Curious, I asked him if he planned his spending. When he said he did not, I asked if he could give me a rough breakdown of his expenditure and he came up with an estimate of this:
food – 25% of take-home pay;
petrol and car instalment and related expenses – 40%;
entertainment –15%;
contribution to family – 15%, and,
remainder 5% for other incidentals.
petrol and car instalment and related expenses – 40%;
entertainment –15%;
contribution to family – 15%, and,
remainder 5% for other incidentals.
- How to save -
I told him he was lucky as he did not have to pay for board and lodging since he was staying with his parents. On top of that, he also ate his dinner at home and during weekends.
His annual income had also put him out of the taxable bracket. While I agreed with him that it was not easy to save even with his income, especially if one is living in Kuala Lumpur city, I said I had known of some of those his age who were earning a third less than he did and got by quite comfortably.
I said that if he could trim 5% off his entertainment expenses and add it to his 5% of what he had allocated for incidentals, he could actually save 10% of his take home pay each month.
I noted that he had also yet to purchase a life or health insurance, so I advised him to look into it if he could fit it into his budget.
He asked me what good it would do to save 10% of his meagre pay when in years to come purchasing power of the savings would have dropped as cost of living escalated.
I said if he didn’t start saving, he would have nothing by that time, despite rising costs of living.
But with a healthy cash reserve, I said he could do plenty. What was more important was to inculcate a savings habit.
If he had cash reserves, he could also put it in a fixed deposit account to earn interest or have it invested in a higher-return investment like trust funds.
If he wanted to buy a property one day, I said he could also put a higher downpayment and borrow less from the bank.
Indeed, saving 10% of one’s income was not much. But I told him that sum accumulated over three years would total an amount equivalent to three times his current pay, and should he for any reason lose his job, he would be able to sustain himself until he got a job again.
To help him understand better, I did a chart of his projected savings in 10 years, based on a regular monthly deposit of 10% of his pay. (You can see how much RM300 diligently deposited monthly over 10 years with a 3.5% compound interest will add up to in the chart given.)

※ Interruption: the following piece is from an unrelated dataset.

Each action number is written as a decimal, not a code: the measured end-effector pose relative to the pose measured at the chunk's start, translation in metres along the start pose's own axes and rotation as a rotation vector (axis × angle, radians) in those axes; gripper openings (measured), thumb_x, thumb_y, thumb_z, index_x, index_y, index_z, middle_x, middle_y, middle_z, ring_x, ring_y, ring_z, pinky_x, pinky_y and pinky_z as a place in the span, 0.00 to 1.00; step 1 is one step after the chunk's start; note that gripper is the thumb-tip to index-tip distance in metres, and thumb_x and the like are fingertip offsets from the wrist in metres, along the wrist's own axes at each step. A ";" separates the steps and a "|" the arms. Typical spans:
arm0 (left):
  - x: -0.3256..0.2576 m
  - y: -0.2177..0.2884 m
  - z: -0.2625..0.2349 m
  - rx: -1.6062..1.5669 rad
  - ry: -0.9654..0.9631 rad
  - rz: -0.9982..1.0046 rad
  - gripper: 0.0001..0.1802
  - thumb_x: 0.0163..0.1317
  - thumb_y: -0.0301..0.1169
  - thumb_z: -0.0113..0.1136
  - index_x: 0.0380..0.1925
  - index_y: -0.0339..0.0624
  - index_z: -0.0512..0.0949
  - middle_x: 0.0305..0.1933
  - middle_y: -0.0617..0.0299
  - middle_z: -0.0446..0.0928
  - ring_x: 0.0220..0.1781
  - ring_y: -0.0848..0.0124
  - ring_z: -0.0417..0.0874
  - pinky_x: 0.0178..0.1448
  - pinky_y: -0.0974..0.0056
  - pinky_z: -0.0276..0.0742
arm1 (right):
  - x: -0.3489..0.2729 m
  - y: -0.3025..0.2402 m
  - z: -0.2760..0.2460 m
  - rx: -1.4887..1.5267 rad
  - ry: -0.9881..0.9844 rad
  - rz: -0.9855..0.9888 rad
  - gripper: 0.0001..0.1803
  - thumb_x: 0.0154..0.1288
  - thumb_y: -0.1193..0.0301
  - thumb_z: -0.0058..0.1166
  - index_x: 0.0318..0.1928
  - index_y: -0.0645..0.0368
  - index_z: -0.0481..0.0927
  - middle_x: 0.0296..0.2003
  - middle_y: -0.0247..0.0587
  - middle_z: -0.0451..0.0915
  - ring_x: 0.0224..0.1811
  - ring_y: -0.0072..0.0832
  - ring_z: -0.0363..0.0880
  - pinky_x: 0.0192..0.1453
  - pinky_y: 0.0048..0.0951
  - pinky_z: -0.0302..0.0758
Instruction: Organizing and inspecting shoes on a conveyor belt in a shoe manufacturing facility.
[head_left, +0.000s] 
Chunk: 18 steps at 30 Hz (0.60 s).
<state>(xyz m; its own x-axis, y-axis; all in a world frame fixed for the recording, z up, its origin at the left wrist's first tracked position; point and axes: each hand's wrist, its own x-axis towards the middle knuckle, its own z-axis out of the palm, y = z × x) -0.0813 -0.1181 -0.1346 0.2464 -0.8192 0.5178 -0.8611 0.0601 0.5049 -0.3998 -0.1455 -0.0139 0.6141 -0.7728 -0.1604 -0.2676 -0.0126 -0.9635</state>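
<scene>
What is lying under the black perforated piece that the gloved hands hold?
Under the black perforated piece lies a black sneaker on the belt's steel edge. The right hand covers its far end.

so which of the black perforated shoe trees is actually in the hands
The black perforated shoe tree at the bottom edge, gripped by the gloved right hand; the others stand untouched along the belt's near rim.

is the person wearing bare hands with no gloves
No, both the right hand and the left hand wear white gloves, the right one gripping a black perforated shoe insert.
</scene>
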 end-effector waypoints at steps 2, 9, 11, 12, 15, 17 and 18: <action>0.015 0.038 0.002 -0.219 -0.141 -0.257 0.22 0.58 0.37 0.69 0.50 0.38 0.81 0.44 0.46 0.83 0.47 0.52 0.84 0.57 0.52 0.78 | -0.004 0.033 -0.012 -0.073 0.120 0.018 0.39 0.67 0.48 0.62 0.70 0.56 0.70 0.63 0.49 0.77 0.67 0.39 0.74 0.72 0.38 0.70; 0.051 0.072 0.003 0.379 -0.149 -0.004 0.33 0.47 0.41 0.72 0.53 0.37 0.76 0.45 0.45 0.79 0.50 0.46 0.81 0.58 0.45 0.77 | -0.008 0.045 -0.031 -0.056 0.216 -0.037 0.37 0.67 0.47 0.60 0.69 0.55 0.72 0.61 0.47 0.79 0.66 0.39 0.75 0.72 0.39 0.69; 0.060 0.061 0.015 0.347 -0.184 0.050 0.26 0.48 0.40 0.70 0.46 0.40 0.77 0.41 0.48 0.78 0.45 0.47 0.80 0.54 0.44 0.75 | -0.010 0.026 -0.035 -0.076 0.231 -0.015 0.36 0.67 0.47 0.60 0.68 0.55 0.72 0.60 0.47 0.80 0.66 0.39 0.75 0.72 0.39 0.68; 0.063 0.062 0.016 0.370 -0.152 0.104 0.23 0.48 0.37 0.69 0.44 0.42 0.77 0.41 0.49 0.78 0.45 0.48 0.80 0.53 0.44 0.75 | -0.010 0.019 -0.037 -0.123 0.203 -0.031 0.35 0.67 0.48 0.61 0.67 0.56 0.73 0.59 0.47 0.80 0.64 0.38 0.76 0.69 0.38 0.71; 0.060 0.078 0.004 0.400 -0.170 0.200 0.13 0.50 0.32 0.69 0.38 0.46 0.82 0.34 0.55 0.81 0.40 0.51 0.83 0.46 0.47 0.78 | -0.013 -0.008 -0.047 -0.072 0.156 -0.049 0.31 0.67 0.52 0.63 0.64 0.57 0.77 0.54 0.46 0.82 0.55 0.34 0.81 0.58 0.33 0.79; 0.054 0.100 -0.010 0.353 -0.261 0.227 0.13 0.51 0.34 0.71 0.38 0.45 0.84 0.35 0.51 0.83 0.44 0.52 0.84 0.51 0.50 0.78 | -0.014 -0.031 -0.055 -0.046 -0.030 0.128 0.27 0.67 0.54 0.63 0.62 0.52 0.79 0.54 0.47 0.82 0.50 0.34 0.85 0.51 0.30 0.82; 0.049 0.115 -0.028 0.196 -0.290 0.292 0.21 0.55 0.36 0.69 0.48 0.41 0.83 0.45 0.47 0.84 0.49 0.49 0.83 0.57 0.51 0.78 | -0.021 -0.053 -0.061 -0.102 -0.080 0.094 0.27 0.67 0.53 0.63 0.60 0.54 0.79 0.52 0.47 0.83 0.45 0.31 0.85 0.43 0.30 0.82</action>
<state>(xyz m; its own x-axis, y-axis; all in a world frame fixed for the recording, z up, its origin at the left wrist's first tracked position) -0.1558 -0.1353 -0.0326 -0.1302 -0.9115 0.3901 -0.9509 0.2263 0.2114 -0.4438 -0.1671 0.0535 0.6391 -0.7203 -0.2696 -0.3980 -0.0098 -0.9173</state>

I told my friend’s son that he was only 23 years old. By the time he was 33, he would have a healthy growing cash reserve of RM43,709 which he could use for other more profitable expenses like starting s family, putting a deposit on a house or even for education to improve his paper qualifications if he chose to.
And if he did not touch the savings, in another 15 years when he was 48, he would have a total of RM140,928, as shown in my calculation using with an online tool at http://www.investor.gov/tools/calculators/compound-interest-calculator#.VMG1uf7Lez5
As you can see, the final amount was derived at with the assumption that there was no increase in the value of deposits or a rise in interest rate (from 3.5%).
In a real-life scenario, chances are that his pay will rise with time and the regular 10% deposit will also be increased accordingly.
If he strictly kept to the discipline of savings, his cash reserves would be a very healthy one by the time he reached retirement age because his own savings, plus the mandatory contribution to the Employees Provident Fund, would have grown by leaps and bounds.
I suggested to the chap that he make a simple financial forecast chart like the one I did and review it each time he got a pay rise.
I told him to also make copies of his chart and place them at places where he would see them throughout the day.
The charts with his financial goal would ensure that he stayed on track as he strove towards financial freedom.